ツッコミの価値と「さくら荘のペットな彼女」

ツッコミ役が不在のコメディは読んでいて困ることが多い。

登場人物がボケてボケてボケて、そのまま放り出されてしまうと、締まらない。
何処かでツッコミを挟んでくれないと、笑いどころがわからない。
自分でツッコンで楽しめるのならいいけれど、自分でツッコムのは意外と疲れる。
だから登場人物の誰かがツッコミ役となって、読み手のツッコミたい気持ちに応えて欲しいのだ。
ツッコミ役はたいていの場合、主人公になる。
ツッコミ役に読者は感情移入しやすいから、主人公がツッコミ役になるのが適しているんだろう。
そして、ツッコミ能力は重要な個性でありながら、読者の側に立つことで”普通”を逸脱しない。
身近さが求められる現代学園ものの主人公にはまさにピッタリなんだろう。

さくら荘のペットな彼女」では、主人公の空太が典型的なツッコミ役となっている。

誰もが敬遠する、常識破りの連中の集うさくら荘に住むことになった”平凡”な主人公。
彼はどんなに振り回されても、他の住人の奇矯な言動にツッコムことをやめない。
周囲から浮かばずにはいられない人間達を、地に繋ぎ止めようとするかのように。
その努力を嘲笑うかのように彼が振り回され続けるのが、コメディとしてのこの作品のお約束だ。
でも、その努力は決して無駄ではない。

物語では多かれ少なかれ”特別”が描かれる。

ツッコミ役は、何が特別で、何が特別でないかを示してくれる。
普通と、特別の間を隔てる目隠しを取り去って、その間にある溝を露わにしてくれる。
相手せず、無視すればすむところを、あえてツッコムのはそれに光を当てることなのだ。
学園ものの登場人物として落第の、周囲を逸脱する才能を持った面々を舞台に引き込む才能。
そんな個性が値千金の価値を持つユートピアとして、さくら荘という舞台はある。
そこでの恋は、普通と特別を隔てる溝を挟んで繰り広げられる。
一つ屋根の下なのに、相手が見えない、手を伸ばしても届かない。
それが恋愛ものとしてのこの作品のお約束だ。

ヒロインのましろは、世界も認める絵の才能の持ち主だ。

代わりに、自分の服を選ぶこともできない生活破綻者でもある。
絵を描くこと以外の全てを人に委ねることに何のためらいもない。
まるで絵以外の全てに価値を感じていないかのように。

そんな彼女の世話を押しつけられた空太は、せめて常識という首輪で彼女を繋ごうとする。

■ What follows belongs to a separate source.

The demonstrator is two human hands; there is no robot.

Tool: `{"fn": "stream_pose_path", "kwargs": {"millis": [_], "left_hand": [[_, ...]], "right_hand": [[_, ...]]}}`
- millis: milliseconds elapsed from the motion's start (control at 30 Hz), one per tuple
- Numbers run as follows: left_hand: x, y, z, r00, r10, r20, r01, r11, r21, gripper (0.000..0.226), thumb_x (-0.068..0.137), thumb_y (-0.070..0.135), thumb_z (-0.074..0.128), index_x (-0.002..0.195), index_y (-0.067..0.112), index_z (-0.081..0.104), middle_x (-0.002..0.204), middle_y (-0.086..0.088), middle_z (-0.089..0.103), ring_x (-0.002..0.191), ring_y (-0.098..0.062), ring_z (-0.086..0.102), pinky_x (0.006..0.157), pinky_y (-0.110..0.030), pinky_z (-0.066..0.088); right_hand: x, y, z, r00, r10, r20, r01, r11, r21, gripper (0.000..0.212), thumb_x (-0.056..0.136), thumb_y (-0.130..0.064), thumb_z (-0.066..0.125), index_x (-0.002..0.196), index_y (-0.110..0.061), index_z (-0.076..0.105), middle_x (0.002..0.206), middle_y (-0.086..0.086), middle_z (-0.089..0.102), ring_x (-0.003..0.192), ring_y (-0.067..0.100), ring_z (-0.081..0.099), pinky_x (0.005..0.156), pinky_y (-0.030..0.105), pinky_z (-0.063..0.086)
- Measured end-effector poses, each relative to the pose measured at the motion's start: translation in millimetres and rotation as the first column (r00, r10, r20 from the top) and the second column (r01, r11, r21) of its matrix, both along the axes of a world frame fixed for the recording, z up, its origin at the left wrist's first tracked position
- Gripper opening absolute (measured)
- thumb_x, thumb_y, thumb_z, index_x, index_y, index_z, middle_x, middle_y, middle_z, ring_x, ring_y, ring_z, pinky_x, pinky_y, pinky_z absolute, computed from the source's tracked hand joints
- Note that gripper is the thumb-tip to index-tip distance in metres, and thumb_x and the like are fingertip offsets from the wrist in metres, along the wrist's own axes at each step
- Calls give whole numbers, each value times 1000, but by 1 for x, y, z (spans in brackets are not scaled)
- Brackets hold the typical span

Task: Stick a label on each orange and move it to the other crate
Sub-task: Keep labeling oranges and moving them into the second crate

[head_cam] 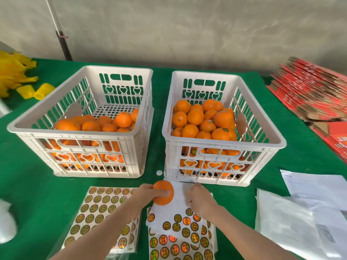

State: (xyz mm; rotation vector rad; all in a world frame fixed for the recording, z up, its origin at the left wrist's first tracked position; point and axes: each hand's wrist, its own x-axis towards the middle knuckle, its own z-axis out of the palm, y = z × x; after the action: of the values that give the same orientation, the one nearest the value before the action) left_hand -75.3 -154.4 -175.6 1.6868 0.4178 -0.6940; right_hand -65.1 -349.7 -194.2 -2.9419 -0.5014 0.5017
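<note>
My left hand (148, 193) grips an orange (163, 192) just above the green table, in front of the gap between two white crates. My right hand (200, 199) rests fingers-down on a label sheet (180, 229), pinching at its upper part; whether a label is between the fingers is hidden. A second sheet of round gold labels (101, 211) lies under my left forearm. The left crate (82, 132) holds a shallow layer of oranges. The right crate (223, 141) is piled high with oranges, some showing labels.
A small white disc (159, 172) lies on the green cloth between the crates. Loose white papers (308, 207) lie at the right. Stacked red cartons (315, 91) are at the far right, yellow foam nets (15, 74) at the far left.
</note>
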Motion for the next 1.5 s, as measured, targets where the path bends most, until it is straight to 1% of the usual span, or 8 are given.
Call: {"fn": "stream_pose_path", "kwargs": {"millis": [67,267,433,667,800,1033,1233,1500], "left_hand": [[5,-6,-2,1000,-2,14,2,1000,5,36,73,34,78,97,22,55,101,1,59,94,-16,54,88,-33,35],[17,-20,-4,999,-52,-16,53,996,66,64,64,45,81,115,14,58,112,-4,60,105,-24,56,97,-39,42],[23,-24,-9,998,62,-7,-61,997,54,56,71,43,77,110,17,46,104,-1,53,96,-20,51,86,-34,38],[12,-19,12,999,-34,-24,23,930,-368,70,62,35,74,124,13,52,121,-20,62,111,-37,59,98,-46,47],[-1,-22,10,972,-235,-15,215,910,-355,77,56,39,76,122,7,57,116,-21,66,102,-33,64,91,-40,52],[9,-23,2,989,146,-22,-137,850,-509,124,6,47,91,117,3,55,91,-18,71,81,-33,68,66,-38,57],[6,-14,-2,943,329,-44,-286,738,-611,143,8,53,90,135,4,45,118,-27,58,96,-39,58,83,-46,48],[5,-18,-7,928,328,-177,-353,618,-702,125,15,54,90,124,7,51,99,-23,65,86,-38,62,81,-46,49]], "right_hand": [[-4,-5,-5,1000,-6,0,6,999,34,26,88,6,43,106,-2,60,106,12,54,84,16,39,64,22,32],[-14,-18,-9,996,-46,76,32,984,177,21,87,2,44,100,-4,60,115,11,52,108,22,49,90,24,40],[-18,-27,-9,998,-48,32,36,956,290,14,87,0,49,85,-3,62,107,9,52,104,18,51,80,7,29],[-25,-30,-18,993,-99,68,59,897,439,15,86,-3,57,100,-5,64,106,-5,45,77,-2,42,72,-1,30],[-31,-28,-21,983,-141,115,65,861,504,12,84,-4,61,96,-4,61,97,-9,37,72,-11,36,73,1,30],[-29,-27,-13,961,-242,133,92,734,673,27,85,-1,65,112,-4,65,103,-5,50,83,3,49,78,9,42],[-29,-20,-6,960,-210,185,-1,658,753,33,84,-2,67,116,-5,65,107,-5,53,89,-1,51,82,19,49],[-31,-16,-2,843,-230,486,-172,741,649,23,70,-5,79,92,-1,72,92,9,69,90,14,64,85,20,50]]}}
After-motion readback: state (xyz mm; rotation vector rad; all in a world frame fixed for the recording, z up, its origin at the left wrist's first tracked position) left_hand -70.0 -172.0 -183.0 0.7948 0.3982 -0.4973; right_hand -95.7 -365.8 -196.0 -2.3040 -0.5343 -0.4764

けれど、そのためには当然相手に近づかなければならないわけで、簡単には届かない。
普通はそんなことを試すまでもなく、人は近づこうとしない。飛ばないし、目指さない。
それでもまめに世話を焼き、あがいてツッコミ続ける空太を、ましろが認めるところから、恋は始まる。

さくら荘のペットな彼女」では、空太はツッコミ役だからこその主人公になっている。

空太は小気味よくツッコミを入れるけれど、それは決して安全ではない。
物語の中で実際に力を持つからこそ、一度地雷を踏めば彼自身に返っていく。
ツッコミを受けるましろは変わっていくけれど、空太の思惑を軽々と超えていく。
そんなままならなさが、この上なく楽しい。そんなラノベです。